All the data beneath this line is to be reproduced exactly.

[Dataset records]
********************

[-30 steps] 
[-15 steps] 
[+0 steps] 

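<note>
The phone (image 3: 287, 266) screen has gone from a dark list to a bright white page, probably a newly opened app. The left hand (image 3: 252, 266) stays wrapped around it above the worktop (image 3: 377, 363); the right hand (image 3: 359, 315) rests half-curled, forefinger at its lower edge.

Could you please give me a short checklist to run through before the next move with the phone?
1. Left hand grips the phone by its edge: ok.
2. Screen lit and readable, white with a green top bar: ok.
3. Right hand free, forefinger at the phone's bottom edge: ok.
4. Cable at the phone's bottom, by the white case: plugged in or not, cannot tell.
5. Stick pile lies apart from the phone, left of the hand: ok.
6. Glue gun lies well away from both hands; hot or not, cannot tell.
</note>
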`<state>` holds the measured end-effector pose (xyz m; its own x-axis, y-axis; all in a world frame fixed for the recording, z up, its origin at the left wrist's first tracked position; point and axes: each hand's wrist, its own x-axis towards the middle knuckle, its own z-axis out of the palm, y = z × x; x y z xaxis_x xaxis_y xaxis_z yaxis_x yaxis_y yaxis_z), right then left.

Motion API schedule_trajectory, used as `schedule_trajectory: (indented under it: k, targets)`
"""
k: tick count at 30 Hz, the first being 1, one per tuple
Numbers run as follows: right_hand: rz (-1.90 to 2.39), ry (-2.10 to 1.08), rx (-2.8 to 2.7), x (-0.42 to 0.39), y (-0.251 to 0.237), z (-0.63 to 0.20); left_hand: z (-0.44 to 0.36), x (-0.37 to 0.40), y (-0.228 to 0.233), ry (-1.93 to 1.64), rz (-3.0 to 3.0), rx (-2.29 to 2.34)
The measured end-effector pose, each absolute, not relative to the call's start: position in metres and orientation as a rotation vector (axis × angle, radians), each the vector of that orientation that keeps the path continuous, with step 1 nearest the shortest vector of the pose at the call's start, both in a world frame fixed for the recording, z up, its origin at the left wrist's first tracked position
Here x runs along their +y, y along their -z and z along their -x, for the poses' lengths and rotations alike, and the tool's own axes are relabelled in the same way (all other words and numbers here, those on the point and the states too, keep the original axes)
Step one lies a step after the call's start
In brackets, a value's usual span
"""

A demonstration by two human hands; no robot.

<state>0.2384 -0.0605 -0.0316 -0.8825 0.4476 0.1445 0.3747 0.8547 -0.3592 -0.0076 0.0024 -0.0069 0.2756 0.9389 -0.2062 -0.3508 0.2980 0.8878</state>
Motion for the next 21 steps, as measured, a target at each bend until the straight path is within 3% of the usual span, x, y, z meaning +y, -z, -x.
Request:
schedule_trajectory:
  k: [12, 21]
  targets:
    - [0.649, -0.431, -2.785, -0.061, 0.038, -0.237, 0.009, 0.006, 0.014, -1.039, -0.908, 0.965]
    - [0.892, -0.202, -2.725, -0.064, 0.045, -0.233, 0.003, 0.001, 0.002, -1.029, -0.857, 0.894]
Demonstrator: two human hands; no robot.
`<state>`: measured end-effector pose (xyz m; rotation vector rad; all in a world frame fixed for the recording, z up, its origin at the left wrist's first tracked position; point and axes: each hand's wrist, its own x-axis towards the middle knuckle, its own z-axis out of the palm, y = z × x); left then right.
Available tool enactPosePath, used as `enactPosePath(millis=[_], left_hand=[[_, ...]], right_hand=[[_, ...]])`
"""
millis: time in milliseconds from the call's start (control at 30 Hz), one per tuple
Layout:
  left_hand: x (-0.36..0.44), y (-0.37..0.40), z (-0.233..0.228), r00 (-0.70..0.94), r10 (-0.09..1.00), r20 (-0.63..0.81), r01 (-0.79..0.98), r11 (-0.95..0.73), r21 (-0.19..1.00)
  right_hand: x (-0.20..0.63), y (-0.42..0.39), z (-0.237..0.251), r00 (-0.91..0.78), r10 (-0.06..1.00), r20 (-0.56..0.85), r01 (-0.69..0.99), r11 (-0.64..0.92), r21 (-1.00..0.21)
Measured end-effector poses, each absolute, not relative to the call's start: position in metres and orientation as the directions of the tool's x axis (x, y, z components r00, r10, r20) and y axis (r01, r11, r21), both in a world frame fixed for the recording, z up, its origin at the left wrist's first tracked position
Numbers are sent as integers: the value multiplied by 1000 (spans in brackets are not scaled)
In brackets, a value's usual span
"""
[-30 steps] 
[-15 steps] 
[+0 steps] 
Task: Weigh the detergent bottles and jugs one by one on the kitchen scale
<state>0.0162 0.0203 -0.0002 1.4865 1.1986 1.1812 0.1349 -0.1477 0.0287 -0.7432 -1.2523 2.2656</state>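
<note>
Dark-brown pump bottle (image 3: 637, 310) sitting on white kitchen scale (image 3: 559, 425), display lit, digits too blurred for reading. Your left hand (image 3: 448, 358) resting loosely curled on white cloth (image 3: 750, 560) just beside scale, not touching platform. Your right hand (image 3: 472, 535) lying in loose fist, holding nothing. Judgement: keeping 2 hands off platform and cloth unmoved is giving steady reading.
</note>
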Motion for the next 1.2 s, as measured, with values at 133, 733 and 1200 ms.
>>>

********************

- [Solution]:
[-30 steps] 
[-15 steps] 
[+0 steps] 

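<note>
The phone (image 3: 287, 266) screen has gone from a dark list to a bright white page, probably a newly opened app. The left hand (image 3: 252, 266) stays wrapped around it above the worktop (image 3: 377, 363); the right hand (image 3: 359, 315) rests half-curled, forefinger at its lower edge.

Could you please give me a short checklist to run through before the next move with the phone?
1. Left hand grips the phone by its edge: ok.
2. Screen lit and readable, white with a green top bar: ok.
3. Right hand free, forefinger at the phone's bottom edge: ok.
4. Cable at the phone's bottom, by the white case: plugged in or not, cannot tell.
5. Stick pile lies apart from the phone, left of the hand: ok.
6. Glue gun lies well away from both hands; hot or not, cannot tell.
</note>
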`<state>` holds the measured end-effector pose (xyz m; its own x-axis, y-axis; all in a world frame fixed for the recording, z up, its origin at the left wrist's first tracked position; point and axes: each hand's wrist, its own x-axis towards the middle knuckle, its own z-axis out of the palm, y = z × x; x y z xaxis_x xaxis_y xaxis_z yaxis_x yaxis_y yaxis_z), right then left.

Motion API schedule_trajectory, used as `schedule_trajectory: (indented under it: k, targets)`
"""
k: tick count at 30 Hz, the first being 1, one per tuple
Numbers run as follows: right_hand: rz (-1.90 to 2.39), ry (-2.10 to 1.08), rx (-2.8 to 2.7), x (-0.42 to 0.39), y (-0.251 to 0.237), z (-0.63 to 0.20); left_hand: z (-0.44 to 0.36), x (-0.37 to 0.40), y (-0.228 to 0.233), ry (-1.93 to 1.64), rz (-3.0 to 3.0), rx (-2.29 to 2.34)
The measured end-effector pose, each absolute, not relative to the call's start: position in metres and orientation as a rotation vector (axis × angle, radians), each the vector of that orientation that keeps the path continuous, with step 1 nearest the shortest vector of the pose at the call's start, both in a world frame fixed for the recording, z up, its origin at the left wrist's first tracked position
Here x runs along their +y, y along their -z and z along their -x, for the poses' lengths and rotations alike, and the tool's own axes are relabelled in the same way (all other words and numbers here, those on the point and the states too, keep the original axes)
Step one lies a step after the call's start
In brackets, a value's usual span
"""

A demonstration by two human hands; no robot.

<state>0.2384 -0.0605 -0.0316 -0.8825 0.4476 0.1445 0.3747 0.8547 -0.3592 -0.0076 0.0024 -0.0069 0.2756 0.9389 -0.2062 -0.3508 0.2980 0.8878</state>
Motion for the next 21 steps, as measured, a target at each bend until the straight path is within 3% of the usual span, x, y, z meaning +y, -z, -x.
Request:
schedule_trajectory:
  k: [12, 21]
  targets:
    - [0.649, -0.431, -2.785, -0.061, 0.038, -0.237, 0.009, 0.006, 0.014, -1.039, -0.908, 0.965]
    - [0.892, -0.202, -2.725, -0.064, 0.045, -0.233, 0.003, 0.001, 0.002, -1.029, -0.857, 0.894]
Demonstrator: two human hands; no robot.
`<state>`: measured end-effector pose (xyz m; rotation vector rad; all in a world frame fixed for the recording, z up, its origin at the left wrist's first tracked position; point and axes: each hand's wrist, its own x-axis towards the middle knuckle, its own z-axis out of the palm, y = z × x); left then right.
Available tool enactPosePath, used as `enactPosePath(millis=[_], left_hand=[[_, ...]], right_hand=[[_, ...]])`
"""
millis: time in milliseconds from the call's start (control at 30 Hz), one per tuple
Layout:
  left_hand: x (-0.36..0.44), y (-0.37..0.40), z (-0.233..0.228), r00 (-0.70..0.94), r10 (-0.09..1.00), r20 (-0.63..0.81), r01 (-0.79..0.98), r11 (-0.95..0.73), r21 (-0.19..1.00)
  right_hand: x (-0.20..0.63), y (-0.42..0.39), z (-0.237..0.251), r00 (-0.91..0.78), r10 (-0.06..1.00), r20 (-0.56..0.85), r01 (-0.69..0.99), r11 (-0.64..0.92), r21 (-1.00..0.21)
Measured end-effector poses, each absolute, not relative to the call's start: position in metres and orientation as the directions of the tool's x axis (x, y, z components r00, r10, r20) and y axis (r01, r11, r21), both in a world frame fixed for the recording, z up, its origin at the left wrist's first tracked position
Numbers are sent as integers: the value multiplied by 1000 (spans in brackets are not scaled)
In brackets, a value's usual span
"""
[-30 steps] 
[-15 steps] 
[+0 steps] 
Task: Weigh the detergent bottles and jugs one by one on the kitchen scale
<state>0.0162 0.0203 -0.0002 1.4865 1.1986 1.1812 0.1349 -0.1477 0.0287 -0.7432 -1.2523 2.2656</state>
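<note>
Dark-brown pump bottle (image 3: 637, 310) sitting on white kitchen scale (image 3: 559, 425), display lit, digits too blurred for reading. Your left hand (image 3: 448, 358) resting loosely curled on white cloth (image 3: 750, 560) just beside scale, not touching platform. Your right hand (image 3: 472, 535) lying in loose fist, holding nothing. Judgement: keeping 2 hands off platform and cloth unmoved is giving steady reading.
</note>
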Motion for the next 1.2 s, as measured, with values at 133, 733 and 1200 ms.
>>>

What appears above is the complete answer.